Bimbo ucciso di botte a Cardito, Tony ai giudici: “Aveva rotto il letto, si è spento il cervello e l’ho picchiato”

“Mi si è spento il cervello, e li picchiai… ma non ho mai voluto ammazzarli”. Al processo per l’omicidio del piccolo Giuseppe Dorice, dal banco degli imputati, così Tony Essobti Badre, il patrigno, racconta quella notte di violenza in cui picchiò selvaggiamente il bambino di appena 7 anni e la sorellina di poco più grande. Giuseppe fu soccorso in ritardo dai sanitari e non riuscì a farcela; la sorellina, sfigurata, fu salvata dai medici del Santobono.

Bimbo uccido di botte a Cardito, il processo a carico di Tony

Nell’aula 114 del Nuovo Palazzo di Giustizia di Napoli, l’interrogatorio è durato circa due ore. Numerose sono state le contestazioni avanzate dal sostituto procuratore a Badre in relazione alle sue dichiarazioni, ai contenuti delle intercettazioni e dei messaggi acquisti durante le indagini che lo vedono reo confesso e accusato di omicidio volontario del piccolo Giuseppe.

Il racconto del 25enne è stato intervallato da una serie di “non ricordo”, anche quando gli è stato chiesto di un altro episodio ricostruito dagli inquirenti: Giuseppe fu picchiato anche il giorno prima dell’omicidio, in strada.
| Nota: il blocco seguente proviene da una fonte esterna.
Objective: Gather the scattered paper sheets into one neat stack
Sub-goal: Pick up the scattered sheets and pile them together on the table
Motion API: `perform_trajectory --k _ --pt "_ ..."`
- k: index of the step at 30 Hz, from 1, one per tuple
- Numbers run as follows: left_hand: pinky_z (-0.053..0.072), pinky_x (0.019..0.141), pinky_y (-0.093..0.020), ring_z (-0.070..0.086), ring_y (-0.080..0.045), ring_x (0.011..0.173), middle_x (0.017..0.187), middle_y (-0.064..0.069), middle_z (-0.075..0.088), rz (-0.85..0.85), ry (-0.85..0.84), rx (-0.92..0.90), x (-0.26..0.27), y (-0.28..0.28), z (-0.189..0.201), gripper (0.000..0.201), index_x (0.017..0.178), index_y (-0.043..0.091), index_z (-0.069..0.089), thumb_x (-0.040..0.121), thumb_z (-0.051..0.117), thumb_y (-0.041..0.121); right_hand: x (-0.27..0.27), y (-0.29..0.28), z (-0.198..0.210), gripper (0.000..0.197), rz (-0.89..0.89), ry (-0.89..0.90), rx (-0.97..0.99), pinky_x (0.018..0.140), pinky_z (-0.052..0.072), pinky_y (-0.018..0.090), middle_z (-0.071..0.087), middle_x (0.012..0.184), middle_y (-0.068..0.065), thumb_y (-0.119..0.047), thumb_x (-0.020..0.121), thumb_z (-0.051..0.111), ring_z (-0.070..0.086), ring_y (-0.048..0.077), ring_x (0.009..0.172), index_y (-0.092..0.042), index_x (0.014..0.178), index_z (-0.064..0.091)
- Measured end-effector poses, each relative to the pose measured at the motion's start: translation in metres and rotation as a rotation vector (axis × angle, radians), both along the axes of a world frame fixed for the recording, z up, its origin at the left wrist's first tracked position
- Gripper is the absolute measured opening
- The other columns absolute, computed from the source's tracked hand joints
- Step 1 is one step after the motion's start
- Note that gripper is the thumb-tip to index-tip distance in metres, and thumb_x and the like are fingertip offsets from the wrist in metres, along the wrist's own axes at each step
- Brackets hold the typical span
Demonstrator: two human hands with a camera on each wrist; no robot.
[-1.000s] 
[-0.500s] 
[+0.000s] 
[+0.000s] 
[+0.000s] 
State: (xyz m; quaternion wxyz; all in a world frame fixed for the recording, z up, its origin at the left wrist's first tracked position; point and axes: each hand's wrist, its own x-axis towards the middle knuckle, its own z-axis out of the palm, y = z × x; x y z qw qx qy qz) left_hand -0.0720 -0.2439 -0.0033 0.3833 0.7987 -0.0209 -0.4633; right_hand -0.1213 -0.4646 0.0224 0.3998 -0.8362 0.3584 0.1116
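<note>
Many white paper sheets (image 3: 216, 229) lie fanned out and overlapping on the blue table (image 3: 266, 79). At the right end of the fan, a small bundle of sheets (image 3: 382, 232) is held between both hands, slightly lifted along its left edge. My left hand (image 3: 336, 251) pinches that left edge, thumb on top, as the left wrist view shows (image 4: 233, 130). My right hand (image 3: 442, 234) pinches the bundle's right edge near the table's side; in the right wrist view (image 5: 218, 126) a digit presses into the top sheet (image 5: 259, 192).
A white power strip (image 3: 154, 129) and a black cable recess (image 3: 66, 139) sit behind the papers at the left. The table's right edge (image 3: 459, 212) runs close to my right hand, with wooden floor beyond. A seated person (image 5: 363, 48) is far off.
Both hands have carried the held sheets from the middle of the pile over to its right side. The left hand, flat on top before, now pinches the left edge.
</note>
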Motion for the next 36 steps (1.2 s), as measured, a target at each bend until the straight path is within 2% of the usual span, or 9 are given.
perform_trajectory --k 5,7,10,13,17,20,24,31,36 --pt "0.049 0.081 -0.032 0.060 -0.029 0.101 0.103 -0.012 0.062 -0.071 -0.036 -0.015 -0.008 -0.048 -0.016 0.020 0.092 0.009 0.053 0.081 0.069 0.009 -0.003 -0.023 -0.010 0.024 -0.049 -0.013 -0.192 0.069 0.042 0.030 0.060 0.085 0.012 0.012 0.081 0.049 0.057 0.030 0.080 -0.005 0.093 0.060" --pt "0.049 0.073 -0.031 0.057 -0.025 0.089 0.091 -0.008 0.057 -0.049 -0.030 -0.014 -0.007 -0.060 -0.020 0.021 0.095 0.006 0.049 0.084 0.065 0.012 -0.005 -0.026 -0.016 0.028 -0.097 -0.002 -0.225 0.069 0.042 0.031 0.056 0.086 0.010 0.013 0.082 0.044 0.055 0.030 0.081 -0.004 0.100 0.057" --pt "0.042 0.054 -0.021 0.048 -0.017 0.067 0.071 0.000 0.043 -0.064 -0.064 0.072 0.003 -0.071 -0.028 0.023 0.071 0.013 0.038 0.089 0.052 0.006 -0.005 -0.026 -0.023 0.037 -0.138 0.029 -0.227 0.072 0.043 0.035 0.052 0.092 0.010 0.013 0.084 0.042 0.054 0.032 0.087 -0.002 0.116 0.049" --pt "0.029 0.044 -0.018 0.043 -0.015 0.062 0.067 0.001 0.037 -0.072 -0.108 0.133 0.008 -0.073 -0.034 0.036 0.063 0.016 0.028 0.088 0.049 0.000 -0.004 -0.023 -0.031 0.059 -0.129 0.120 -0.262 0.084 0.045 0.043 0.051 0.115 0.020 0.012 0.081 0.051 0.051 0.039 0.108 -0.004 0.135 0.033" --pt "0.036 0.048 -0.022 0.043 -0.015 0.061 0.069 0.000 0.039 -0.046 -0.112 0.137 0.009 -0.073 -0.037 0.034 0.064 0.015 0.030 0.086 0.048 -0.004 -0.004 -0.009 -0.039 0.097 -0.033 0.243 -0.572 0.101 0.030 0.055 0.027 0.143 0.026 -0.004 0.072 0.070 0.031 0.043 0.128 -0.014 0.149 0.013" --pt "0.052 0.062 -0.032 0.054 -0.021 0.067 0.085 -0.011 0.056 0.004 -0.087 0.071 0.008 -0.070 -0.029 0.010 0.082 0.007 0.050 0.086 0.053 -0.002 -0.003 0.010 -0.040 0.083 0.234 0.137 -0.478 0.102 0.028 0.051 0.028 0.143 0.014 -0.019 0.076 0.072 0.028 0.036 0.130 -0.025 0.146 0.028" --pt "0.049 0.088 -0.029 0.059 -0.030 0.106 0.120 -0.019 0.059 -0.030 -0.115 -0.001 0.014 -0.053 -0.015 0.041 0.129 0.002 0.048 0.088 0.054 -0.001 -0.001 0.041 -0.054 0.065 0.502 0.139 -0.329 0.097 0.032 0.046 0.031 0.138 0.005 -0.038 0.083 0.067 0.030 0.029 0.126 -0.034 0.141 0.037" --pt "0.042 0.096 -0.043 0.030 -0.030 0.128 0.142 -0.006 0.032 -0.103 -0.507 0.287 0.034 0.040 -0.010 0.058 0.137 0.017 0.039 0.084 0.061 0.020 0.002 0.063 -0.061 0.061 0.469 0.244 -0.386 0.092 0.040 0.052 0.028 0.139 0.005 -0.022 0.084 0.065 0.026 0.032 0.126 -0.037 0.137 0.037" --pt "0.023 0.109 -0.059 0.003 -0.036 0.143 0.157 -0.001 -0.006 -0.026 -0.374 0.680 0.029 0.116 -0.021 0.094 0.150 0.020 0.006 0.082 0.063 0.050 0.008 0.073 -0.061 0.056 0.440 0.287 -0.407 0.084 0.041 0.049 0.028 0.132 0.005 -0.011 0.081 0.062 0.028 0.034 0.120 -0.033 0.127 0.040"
Ma dalle indagini è emerso anche altro: quel pestaggio era stato l’ultimo di una lunga serie, i bambini venivano picchiati continuamente e la bambina aveva anche cercato di chiedere aiuto a scuola, senza però essere ascoltata.

“Mi sono messo nel letto per rilassarmi un po’ – ha spiegato Badre in Tribunale – verso le 8 e qualcosa sentii che saltavano sul letto… mi è venuto un raptus di follia, mi si è spento il cervello, e li picchiai… ma non ho mai voluto ammazzarli”. Il motivo, ha risposto Badre al pm Fabio Sozio, sarebbe stato nel fatto che i bambini, giocando, avevano rotto la struttura del letto: “Fu un raptus di 5 minuti… mi è venuto in cameretta dopo aver visto la struttura del letto rotta… è come se in quel momento mi si fosse spento il cervello…”.

A processo anche la madre dei bambini, Valentina Casa, 30 anni. La donna è accusata di non avere mai fatto nulla per fermare quelle violenze che si consumavano a casa, sotto ai suoi occhi, e di non avere soccorso i figli dopo l’ultimo pestaggio.